How Does Alcohol Affect Your Menstrual Cycle?

Jasmine Chiam Jasmine Chiam

That's nothing quite like alcohol to kick off a Netflix evening or a night out with the girls. 

While alcohol is a great de-stressor and social lubricant, you may have also heard (or experienced first-hand) the impacts of alcohol on the mind and body. 

The question is, "Does alcohol affect your menstrual cycle? And if so, how does it impact your cycle?

In this article, we'll explore the possible effects of alcohol on your menstrual cycle, hormone levels, and fertility


Does Having Alcohol Affect Your Cycle? 

Currently, research findings on the impact of excessive drinking are conflicting. 
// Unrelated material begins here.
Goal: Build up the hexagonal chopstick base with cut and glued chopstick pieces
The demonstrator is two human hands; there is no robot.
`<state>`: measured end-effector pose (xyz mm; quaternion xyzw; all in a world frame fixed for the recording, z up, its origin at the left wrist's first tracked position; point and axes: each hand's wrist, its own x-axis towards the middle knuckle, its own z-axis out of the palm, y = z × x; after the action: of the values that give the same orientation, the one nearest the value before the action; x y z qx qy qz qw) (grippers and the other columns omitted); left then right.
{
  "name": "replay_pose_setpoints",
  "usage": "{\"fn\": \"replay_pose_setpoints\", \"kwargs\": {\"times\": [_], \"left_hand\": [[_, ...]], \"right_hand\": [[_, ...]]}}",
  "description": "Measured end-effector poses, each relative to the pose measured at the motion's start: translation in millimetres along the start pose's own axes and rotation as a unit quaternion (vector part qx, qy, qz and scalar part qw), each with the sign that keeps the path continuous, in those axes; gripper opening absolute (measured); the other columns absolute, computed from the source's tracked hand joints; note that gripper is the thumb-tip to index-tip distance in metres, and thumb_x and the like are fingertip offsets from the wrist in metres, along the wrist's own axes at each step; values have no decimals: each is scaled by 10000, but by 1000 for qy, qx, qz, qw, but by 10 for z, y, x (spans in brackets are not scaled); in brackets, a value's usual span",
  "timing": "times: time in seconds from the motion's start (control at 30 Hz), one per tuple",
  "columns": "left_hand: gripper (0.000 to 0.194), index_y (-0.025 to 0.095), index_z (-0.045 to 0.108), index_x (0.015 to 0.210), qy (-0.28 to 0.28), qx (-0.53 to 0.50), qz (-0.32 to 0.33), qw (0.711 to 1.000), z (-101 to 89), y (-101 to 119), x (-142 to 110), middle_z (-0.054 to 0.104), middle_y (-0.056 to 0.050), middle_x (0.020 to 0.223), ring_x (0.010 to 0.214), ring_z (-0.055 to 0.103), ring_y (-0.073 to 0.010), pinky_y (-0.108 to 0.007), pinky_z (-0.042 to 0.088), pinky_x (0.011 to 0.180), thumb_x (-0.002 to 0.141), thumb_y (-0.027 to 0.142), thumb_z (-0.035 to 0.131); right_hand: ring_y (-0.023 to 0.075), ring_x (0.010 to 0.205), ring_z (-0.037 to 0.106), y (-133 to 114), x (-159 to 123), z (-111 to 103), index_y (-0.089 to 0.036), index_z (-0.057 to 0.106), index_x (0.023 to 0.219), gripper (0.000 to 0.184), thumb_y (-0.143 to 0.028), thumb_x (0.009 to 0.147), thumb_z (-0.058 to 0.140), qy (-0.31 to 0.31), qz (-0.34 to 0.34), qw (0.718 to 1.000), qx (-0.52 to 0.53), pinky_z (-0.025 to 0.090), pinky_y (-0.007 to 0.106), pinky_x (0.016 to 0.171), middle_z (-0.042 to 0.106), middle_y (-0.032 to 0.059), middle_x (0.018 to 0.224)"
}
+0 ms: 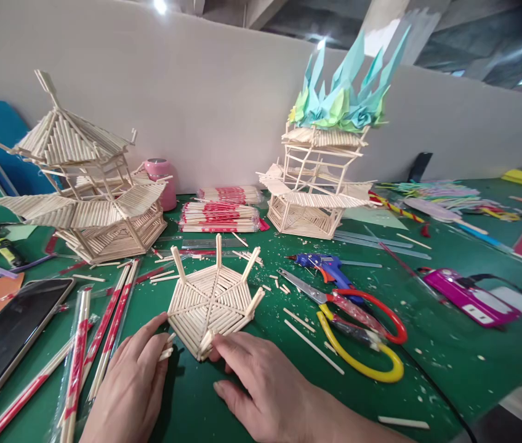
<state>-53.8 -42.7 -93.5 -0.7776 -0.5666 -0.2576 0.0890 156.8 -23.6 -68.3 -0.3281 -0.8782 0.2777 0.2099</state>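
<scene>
Five stubby posts (219, 251) up on the hexagonal stick base (210, 304), which sits flat on the green table (298, 406) just beyond both hands. Right hand (265, 381) has a fingertip on the nearest post, thumb apart; left hand (134, 375) pinches short sticks (166, 353). Looks like post-setting to me, so the next move calls for light, steady fingers.

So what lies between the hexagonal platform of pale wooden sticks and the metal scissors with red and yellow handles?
Short pale wooden offcuts lie scattered on the green tabletop between platform and scissors, as the head view shows.
</scene>
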Motion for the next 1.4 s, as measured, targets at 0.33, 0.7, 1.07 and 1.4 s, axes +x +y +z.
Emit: {"fn": "replay_pose_setpoints", "kwargs": {"times": [0.33,0.7,1.07,1.4], "left_hand": [[278,183,552,759,-61,-13,-53,997,37,-34,83,600,-161,1119,926,618,-259,-416,515,752,857,264,305],[255,181,561,820,-39,-32,-44,998,81,-100,55,622,-149,1103,986,597,-270,-432,498,796,849,279,328],[409,230,551,998,-34,-186,-292,937,9,-122,44,642,-81,1073,1004,585,-253,-422,462,860,788,516,348],[478,220,558,1023,-45,-219,-325,919,-20,-122,61,629,-94,1096,1076,537,-280,-436,426,894,753,564,365]], "right_hand": [[194,785,528,-25,48,-21,-105,522,1085,294,-184,807,466,-10,38,999,-4,473,305,691,599,95,919],[163,683,569,-26,175,104,-182,578,793,61,-182,781,518,29,55,995,-82,427,246,579,612,18,752],[235,640,658,-208,498,203,-168,591,757,116,-250,786,513,22,96,985,-144,488,323,535,685,45,697],[253,600,658,-285,537,264,-146,559,890,152,-221,771,500,39,104,987,-113,514,350,507,683,75,693]]}}
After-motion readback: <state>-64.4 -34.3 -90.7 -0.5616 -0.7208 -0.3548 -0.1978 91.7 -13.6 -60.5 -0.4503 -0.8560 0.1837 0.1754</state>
Some studies have shown that high alcohol consumption can lead to heavier periods and irregular cycles. Alcohol intake may increase the levels of three different hormones, testosterone, estrogen, and luteinizing hormone. And this hormonal imbalance could be associated with cycle irregularities [1]. 

On the other hand, other studies have found that heavy drinking did not disrupt the menstrual cycle or cause irregular menses. And interestingly, participants who did not consume alcohol at all seemed to experience more irregular and shorter cycles (<24 days) than those who drank in small amounts [2]. 

Ultimately, the findings are mixed. And it's not surprising, since alcohol affects each person differently. 

A cycle-tracking device like the inne minilab can help you better monitor your cycle, so you'll be able to detect any changes due to lifestyle factors like alcohol consumption. 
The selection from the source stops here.